Rav Oury Cherki

Berechite - Mouvement ou fixité?

Tichrei 5782




Dès le début de son commentaire sur la Torah, Rachi nous met en garde de chercher dans le récit de la création une suite chronologique : "on déduit que l'Ecriture ne vient pas enseigner l'ordre des antécédents et des suivants" (commentaire de Berechit I, 1). Il ressort que pour Rachi il est vain de tenter une conciliation des données livrées par la science avec le texte de la Torah, car la Torah parle d'autre chose. De quoi parle-t-elle ? Quel est le propos du récit ? Rabbi Abraham Bar Hiyya de Barcelone (hegyone ha-nefech, part. 1) propose une lecture qui met en évidence deux descriptions de l'ordre du monde : un monde statique et un monde en mouvement. Le monde des trois premiers jours est statique. Il passe de l'abstrait au concret : la lumière, l'air et l'eau, puis le sol et les plantes (qui d'ailleurs ne poussent pas encore, selon le midrache). Or, le monde des trois derniers jours se trouve être la réplique exacte des trois premiers, auxquels est ajouté un seul élément : le mouvement. La lumière statique devient celles des planètes mouvantes, l'air et l'eau sont agités par un mouvement de vie, celui des oiseaux et des poissons, puis les végétaux se déplacent, ce sont les animaux terrestres, et le sol devient l'Homme, porteur d'un souffle divin.
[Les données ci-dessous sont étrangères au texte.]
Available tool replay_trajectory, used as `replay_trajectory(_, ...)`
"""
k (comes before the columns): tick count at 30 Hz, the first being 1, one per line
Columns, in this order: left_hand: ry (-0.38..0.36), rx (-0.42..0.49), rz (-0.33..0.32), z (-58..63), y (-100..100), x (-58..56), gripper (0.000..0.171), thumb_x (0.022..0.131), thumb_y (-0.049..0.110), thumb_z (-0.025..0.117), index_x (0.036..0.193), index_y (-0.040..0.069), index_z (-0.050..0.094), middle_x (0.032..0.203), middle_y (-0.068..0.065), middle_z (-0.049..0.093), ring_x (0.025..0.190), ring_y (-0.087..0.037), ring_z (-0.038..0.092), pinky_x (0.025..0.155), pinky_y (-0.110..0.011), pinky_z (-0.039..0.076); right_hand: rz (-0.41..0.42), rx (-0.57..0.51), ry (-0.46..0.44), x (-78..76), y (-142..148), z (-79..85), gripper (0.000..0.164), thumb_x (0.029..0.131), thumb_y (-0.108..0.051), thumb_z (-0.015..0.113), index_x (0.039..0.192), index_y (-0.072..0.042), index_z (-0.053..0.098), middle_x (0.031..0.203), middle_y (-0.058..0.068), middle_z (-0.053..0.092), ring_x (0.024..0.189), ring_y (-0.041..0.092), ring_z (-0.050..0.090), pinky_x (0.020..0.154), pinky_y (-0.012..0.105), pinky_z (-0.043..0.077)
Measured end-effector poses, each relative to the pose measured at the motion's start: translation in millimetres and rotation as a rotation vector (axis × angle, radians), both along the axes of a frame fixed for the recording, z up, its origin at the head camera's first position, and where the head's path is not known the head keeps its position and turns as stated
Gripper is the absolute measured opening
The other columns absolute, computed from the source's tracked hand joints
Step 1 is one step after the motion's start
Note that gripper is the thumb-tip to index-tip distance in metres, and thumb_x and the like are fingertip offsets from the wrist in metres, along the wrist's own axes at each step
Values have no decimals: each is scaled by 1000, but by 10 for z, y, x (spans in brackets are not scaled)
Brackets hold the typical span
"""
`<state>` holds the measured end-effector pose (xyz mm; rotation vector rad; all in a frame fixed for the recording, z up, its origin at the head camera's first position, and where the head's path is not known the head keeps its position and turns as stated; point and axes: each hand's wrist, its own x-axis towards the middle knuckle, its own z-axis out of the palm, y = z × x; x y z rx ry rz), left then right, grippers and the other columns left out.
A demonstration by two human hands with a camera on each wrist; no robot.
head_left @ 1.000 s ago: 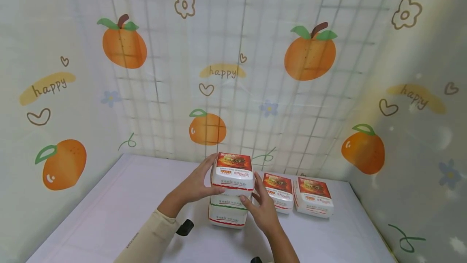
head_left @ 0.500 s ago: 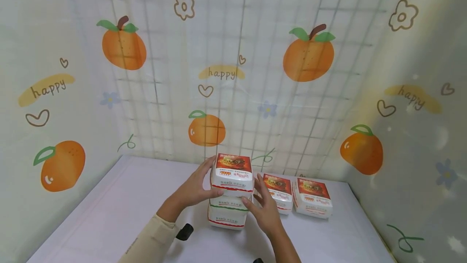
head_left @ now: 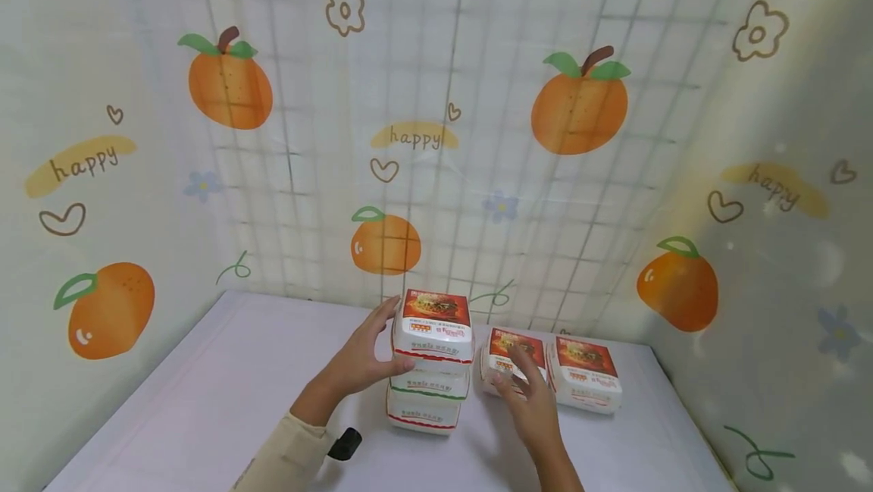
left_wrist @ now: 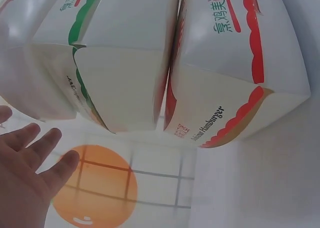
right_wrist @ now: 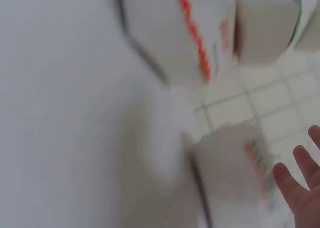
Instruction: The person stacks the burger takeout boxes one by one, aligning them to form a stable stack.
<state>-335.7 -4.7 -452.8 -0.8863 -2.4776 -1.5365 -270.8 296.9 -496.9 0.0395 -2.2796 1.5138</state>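
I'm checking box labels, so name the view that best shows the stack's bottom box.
The left wrist view: though cropped, the bottom box is large, its Hamburger lettering readable. The head view shows its front, smaller; the right wrist view, cropped and blurred.

The top box [head_left: 436, 331] is white, with a red lid panel around a yellow-and-brown picture, orange and pink lettering, and a wavy red line. A wavy green line crosses the white middle box [head_left: 430, 384]; the white bottom box [head_left: 423, 410] pairs a wavy red line with green, red-underlined lettering. Red panels mark the near-stack box [head_left: 501, 346] and the far-right box [head_left: 586, 374], both white. The backdrop [head_left: 477, 60] is whitish, patterned with oranges, green leaves, brown-outlined hearts and flowers, and blue blossoms. The sleeve [head_left: 286, 452] is beige, the table [head_left: 273, 348] pale lilac-white.
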Motion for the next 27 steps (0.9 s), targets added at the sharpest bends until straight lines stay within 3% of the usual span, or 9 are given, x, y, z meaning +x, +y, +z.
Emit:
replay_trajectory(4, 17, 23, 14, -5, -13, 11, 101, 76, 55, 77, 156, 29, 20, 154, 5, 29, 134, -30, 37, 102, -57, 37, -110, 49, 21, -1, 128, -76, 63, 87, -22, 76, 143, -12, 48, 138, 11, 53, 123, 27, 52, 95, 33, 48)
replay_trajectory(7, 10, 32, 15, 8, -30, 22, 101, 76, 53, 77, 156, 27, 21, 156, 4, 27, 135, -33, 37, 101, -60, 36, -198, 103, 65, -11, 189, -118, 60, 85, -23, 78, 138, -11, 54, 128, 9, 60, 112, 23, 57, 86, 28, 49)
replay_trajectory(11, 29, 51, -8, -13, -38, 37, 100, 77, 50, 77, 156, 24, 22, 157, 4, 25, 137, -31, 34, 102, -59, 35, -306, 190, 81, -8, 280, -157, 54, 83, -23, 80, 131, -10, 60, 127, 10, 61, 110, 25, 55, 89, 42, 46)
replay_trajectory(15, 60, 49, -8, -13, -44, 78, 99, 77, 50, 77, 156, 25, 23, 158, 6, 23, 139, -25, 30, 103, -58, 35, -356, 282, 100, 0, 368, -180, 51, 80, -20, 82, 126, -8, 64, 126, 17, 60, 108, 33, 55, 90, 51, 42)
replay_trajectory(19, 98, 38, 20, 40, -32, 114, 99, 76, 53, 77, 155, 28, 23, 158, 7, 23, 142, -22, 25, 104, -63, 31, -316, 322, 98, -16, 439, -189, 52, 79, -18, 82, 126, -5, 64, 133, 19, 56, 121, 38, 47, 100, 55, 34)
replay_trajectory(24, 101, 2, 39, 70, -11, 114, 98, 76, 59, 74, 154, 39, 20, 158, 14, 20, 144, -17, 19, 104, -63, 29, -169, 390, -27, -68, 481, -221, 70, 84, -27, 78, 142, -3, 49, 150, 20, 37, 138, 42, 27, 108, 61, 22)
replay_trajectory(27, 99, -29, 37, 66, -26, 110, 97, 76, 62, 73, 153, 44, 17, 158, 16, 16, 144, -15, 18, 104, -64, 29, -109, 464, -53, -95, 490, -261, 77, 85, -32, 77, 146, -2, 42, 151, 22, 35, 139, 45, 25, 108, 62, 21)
Il est probable que l'intention de la Torah est de nous mettre face à l'origine de la division de la civilisation en deux grandes aires : l'occident (dans le sens très étendu de ce terme : de l'Europe aux frontières de l'Inde) et l'extrême orient. L'intuition fondamentale de l'oriental est que la plénitude, l'Idéal, se résume dans la fixité. C'est qu'il est sensible à l'état du monde des trois premiers jours, alors que l'occidental est sensible à l'idée de progrès, implicite dans le monde des trois derniers jours.
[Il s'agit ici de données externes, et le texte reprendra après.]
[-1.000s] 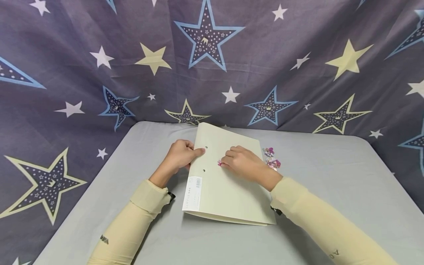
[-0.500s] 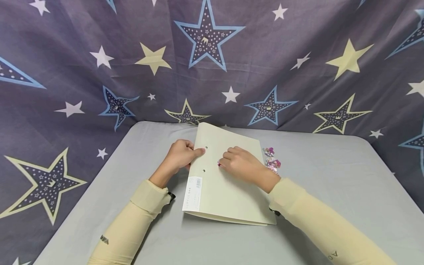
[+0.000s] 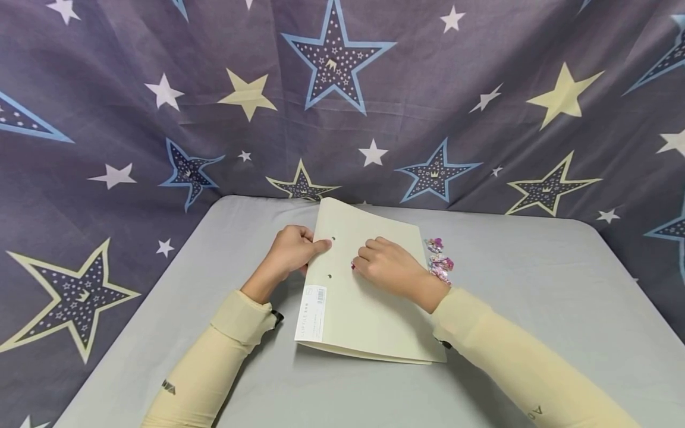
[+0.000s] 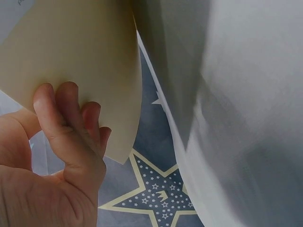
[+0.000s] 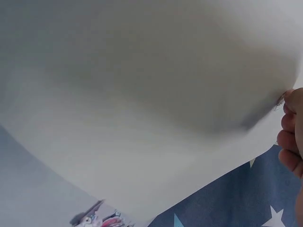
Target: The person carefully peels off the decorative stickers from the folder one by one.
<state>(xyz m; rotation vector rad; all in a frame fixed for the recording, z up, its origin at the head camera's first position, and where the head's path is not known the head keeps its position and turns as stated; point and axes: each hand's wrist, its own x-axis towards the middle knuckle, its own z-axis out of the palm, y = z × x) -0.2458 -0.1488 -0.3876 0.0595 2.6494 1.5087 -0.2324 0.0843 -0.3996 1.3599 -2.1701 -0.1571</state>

Et Israël ? Eh bien lui est le compagnon du septième jour. C'est le porteur de l'espérance de l'avènement – a travers le progrès de l'Histoire – d'un monde achevé, où le repos n'est pas l'expression d'une passivité immobile, mais bien le fruit de l'effort. C'est donc Israël qui réunit en une synthèse réussie, les deux approches de la réalité, pour réconcilier l'humanité.

Donner un nom à la divinité est caractéristique des spiritualités d'occident, alors que l'oriental – par respect – s'y refuse. Israël est porteur des deux idéaux à la fois : il donne un Nom, mais ne le prononce pas : "Béni est le Nom de Sa gloire". C'est là l'idée qui est transmise par le prophète Isaïe (59, 19-21) : "lorsque que l'on révèrera en occident le Nom de Dieu, et en orient Sa Gloire… viendra le libérateur de Sion". Nous sommes donc invités dès le premier texte de la Torah, à transmettre aux nations le message de l'Unité.